──────── Material for this task ────────
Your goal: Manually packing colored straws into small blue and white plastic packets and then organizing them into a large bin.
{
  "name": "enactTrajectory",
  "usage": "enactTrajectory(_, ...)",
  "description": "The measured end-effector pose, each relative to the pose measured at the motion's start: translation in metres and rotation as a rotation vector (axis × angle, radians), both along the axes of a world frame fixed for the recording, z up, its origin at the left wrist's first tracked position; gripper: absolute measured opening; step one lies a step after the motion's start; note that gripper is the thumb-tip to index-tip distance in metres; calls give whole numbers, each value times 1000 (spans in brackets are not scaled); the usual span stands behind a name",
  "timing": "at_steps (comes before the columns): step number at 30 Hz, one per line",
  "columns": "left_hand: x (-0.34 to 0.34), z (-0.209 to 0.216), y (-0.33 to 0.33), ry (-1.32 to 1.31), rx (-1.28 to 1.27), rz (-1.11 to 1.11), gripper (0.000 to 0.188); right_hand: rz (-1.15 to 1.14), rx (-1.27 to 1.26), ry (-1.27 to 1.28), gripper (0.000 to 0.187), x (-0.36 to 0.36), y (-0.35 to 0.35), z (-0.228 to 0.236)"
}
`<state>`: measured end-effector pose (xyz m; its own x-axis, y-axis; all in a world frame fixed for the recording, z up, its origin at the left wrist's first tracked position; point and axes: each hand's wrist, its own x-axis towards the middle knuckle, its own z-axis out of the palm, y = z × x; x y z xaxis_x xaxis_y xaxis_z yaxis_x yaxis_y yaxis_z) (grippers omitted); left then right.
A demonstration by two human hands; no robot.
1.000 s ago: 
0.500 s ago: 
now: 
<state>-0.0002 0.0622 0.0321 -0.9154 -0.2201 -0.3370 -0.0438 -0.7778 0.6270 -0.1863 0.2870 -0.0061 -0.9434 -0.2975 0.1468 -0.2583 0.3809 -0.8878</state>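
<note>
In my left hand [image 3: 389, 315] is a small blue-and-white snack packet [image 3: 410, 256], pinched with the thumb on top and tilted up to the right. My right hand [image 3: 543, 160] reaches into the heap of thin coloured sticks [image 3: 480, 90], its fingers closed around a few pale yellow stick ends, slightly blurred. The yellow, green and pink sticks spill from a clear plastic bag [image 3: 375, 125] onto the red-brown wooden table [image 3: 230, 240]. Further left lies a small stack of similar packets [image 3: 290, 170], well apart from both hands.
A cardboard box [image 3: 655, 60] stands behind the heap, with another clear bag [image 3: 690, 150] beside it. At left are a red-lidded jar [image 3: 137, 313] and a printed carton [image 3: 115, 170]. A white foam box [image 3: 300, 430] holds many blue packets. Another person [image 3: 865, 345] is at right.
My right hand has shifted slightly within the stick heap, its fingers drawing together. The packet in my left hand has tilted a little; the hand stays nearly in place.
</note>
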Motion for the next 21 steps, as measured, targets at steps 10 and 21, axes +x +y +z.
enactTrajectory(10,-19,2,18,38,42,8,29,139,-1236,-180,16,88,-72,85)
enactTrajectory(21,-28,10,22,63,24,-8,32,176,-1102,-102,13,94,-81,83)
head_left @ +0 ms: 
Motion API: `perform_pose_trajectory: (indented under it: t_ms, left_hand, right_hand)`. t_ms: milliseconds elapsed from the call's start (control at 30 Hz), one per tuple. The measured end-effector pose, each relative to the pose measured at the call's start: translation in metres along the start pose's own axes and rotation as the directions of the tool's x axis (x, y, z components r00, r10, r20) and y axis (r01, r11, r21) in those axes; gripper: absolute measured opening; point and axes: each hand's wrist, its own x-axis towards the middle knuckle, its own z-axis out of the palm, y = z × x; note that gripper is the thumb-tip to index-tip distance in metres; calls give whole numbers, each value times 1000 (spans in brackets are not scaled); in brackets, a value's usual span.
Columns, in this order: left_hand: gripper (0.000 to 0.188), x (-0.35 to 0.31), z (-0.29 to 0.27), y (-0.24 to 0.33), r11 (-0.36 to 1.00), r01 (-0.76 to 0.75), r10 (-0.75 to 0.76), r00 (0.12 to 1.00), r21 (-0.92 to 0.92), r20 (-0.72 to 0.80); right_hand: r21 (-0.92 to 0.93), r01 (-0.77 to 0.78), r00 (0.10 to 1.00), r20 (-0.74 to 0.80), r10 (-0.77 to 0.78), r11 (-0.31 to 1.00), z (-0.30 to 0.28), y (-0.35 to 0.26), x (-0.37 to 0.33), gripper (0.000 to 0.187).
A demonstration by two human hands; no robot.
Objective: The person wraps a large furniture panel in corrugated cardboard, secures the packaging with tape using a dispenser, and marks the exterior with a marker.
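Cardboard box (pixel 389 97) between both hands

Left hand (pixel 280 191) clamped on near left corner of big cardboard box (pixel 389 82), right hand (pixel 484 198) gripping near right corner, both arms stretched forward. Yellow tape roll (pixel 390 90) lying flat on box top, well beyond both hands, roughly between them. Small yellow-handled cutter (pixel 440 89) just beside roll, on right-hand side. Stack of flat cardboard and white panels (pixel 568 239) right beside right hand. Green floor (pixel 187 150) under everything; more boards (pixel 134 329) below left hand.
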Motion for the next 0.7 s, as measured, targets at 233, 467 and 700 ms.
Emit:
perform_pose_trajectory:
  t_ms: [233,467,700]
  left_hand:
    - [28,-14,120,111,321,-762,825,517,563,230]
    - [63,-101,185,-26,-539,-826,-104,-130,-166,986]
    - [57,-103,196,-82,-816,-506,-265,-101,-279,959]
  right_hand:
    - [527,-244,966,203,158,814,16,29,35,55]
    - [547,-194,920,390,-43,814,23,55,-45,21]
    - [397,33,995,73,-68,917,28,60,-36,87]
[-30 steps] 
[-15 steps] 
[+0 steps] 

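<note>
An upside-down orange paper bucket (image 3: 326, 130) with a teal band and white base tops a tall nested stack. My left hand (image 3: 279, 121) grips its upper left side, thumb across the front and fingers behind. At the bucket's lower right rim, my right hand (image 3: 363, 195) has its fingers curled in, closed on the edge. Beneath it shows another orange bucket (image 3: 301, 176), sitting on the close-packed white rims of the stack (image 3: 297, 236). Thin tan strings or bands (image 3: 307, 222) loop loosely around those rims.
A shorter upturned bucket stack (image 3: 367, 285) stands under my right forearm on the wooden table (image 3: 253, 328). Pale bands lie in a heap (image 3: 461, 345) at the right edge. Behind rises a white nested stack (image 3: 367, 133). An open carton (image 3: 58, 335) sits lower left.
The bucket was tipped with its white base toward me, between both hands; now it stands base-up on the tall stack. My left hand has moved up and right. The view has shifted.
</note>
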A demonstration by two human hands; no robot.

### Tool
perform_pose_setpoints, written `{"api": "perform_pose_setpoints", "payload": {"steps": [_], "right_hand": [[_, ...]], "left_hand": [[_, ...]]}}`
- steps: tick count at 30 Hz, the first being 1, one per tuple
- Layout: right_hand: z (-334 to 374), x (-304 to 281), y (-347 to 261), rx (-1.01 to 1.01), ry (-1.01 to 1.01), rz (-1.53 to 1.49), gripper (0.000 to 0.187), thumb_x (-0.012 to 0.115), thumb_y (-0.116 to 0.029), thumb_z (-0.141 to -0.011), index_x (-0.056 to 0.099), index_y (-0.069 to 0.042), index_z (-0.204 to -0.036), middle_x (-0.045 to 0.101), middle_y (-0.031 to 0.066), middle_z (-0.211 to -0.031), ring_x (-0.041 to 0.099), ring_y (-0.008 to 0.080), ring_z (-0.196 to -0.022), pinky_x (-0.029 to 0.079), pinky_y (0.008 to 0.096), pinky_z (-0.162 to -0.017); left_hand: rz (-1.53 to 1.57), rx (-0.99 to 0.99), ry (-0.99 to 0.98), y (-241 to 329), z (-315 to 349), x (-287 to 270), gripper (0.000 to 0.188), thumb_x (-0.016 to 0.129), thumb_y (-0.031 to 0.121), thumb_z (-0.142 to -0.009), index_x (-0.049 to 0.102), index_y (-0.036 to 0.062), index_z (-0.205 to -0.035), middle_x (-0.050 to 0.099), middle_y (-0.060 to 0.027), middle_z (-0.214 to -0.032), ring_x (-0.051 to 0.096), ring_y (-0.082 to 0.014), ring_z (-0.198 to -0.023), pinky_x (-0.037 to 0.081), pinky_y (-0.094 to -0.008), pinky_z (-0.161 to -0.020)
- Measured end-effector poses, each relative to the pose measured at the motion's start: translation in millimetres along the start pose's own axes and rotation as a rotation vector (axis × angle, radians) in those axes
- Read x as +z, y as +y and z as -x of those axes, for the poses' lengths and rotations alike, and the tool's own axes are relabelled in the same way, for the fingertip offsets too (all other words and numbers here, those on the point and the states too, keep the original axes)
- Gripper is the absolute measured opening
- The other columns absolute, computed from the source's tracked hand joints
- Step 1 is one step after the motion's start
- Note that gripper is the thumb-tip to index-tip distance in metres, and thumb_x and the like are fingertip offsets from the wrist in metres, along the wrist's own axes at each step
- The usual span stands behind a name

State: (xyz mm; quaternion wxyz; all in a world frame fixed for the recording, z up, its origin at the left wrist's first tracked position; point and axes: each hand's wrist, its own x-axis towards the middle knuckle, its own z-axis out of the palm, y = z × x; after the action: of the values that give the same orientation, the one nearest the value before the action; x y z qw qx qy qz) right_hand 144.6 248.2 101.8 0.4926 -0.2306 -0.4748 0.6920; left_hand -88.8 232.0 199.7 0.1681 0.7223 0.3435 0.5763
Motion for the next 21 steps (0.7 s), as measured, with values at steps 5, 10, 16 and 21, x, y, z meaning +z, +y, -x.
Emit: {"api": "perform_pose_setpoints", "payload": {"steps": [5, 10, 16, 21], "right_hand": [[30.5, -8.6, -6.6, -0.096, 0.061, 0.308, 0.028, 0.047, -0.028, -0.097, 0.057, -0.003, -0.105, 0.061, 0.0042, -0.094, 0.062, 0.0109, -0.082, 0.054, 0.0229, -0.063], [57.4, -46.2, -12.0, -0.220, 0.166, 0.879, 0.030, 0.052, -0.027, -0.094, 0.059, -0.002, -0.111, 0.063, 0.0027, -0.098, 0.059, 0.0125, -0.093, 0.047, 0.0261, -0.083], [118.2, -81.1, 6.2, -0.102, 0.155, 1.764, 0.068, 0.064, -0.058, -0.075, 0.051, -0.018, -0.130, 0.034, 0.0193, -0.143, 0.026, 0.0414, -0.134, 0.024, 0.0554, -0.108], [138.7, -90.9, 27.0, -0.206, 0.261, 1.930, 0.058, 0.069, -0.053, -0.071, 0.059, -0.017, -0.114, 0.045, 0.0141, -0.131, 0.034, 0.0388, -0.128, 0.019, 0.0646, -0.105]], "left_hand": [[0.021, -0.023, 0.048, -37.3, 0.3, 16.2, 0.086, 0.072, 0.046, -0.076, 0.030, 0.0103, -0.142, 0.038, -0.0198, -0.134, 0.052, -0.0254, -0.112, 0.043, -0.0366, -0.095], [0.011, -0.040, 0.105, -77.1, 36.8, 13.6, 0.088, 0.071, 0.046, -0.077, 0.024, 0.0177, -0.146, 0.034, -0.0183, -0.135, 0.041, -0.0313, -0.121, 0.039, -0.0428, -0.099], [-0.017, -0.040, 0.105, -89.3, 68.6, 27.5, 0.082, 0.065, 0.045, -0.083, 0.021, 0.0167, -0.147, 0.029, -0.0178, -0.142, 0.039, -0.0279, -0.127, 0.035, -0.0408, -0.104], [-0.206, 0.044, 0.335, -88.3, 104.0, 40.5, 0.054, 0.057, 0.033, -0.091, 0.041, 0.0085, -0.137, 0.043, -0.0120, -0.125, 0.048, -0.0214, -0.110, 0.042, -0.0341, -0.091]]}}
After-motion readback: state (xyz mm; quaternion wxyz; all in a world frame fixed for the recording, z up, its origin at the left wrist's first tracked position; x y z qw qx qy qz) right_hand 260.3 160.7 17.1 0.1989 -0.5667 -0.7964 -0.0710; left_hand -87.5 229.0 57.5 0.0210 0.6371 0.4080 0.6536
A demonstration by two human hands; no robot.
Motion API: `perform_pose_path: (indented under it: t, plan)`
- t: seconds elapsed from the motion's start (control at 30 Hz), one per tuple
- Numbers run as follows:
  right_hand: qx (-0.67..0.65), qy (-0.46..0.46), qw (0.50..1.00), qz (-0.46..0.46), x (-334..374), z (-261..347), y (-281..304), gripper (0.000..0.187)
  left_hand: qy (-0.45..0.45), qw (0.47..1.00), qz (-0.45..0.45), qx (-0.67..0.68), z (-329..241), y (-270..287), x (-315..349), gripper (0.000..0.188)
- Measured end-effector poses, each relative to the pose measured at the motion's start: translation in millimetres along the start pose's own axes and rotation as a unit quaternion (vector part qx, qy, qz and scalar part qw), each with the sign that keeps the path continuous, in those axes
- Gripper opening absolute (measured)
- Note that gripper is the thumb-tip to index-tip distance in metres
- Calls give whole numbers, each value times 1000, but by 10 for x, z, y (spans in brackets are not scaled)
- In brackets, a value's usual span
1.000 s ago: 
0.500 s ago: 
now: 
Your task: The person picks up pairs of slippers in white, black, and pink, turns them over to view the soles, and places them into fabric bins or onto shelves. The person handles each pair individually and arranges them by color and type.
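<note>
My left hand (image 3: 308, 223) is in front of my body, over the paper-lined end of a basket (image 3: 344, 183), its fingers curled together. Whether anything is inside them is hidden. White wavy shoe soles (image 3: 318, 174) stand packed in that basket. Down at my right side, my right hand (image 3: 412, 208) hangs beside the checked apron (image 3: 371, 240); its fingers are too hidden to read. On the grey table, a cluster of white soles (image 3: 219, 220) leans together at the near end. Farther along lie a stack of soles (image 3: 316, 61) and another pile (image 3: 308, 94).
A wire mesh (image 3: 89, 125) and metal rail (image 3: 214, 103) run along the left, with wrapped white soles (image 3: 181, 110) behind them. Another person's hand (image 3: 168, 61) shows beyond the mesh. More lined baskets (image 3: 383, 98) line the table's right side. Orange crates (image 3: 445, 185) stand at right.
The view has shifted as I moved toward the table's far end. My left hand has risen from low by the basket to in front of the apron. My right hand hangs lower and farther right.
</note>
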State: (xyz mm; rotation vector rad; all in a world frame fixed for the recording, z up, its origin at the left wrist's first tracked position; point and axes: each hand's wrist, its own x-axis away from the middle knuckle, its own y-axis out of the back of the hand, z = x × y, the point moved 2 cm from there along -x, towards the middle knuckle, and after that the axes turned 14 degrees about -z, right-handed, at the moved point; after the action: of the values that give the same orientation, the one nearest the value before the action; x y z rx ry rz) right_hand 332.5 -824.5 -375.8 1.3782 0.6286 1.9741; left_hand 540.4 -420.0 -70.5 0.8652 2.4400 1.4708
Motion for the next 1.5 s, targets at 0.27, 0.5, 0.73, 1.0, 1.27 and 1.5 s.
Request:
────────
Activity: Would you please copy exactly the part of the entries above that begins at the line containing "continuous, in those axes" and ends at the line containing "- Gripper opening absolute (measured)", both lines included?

Written answer:
- Measured end-effector poses, each relative to the pose measured at the motion's start: translation in millimetres along the start pose's own axes and rotation as a unit quaternion (vector part qx, qy, qz and scalar part qw), each with the sign that keeps the path continuous, in those axes
- Gripper opening absolute (measured)

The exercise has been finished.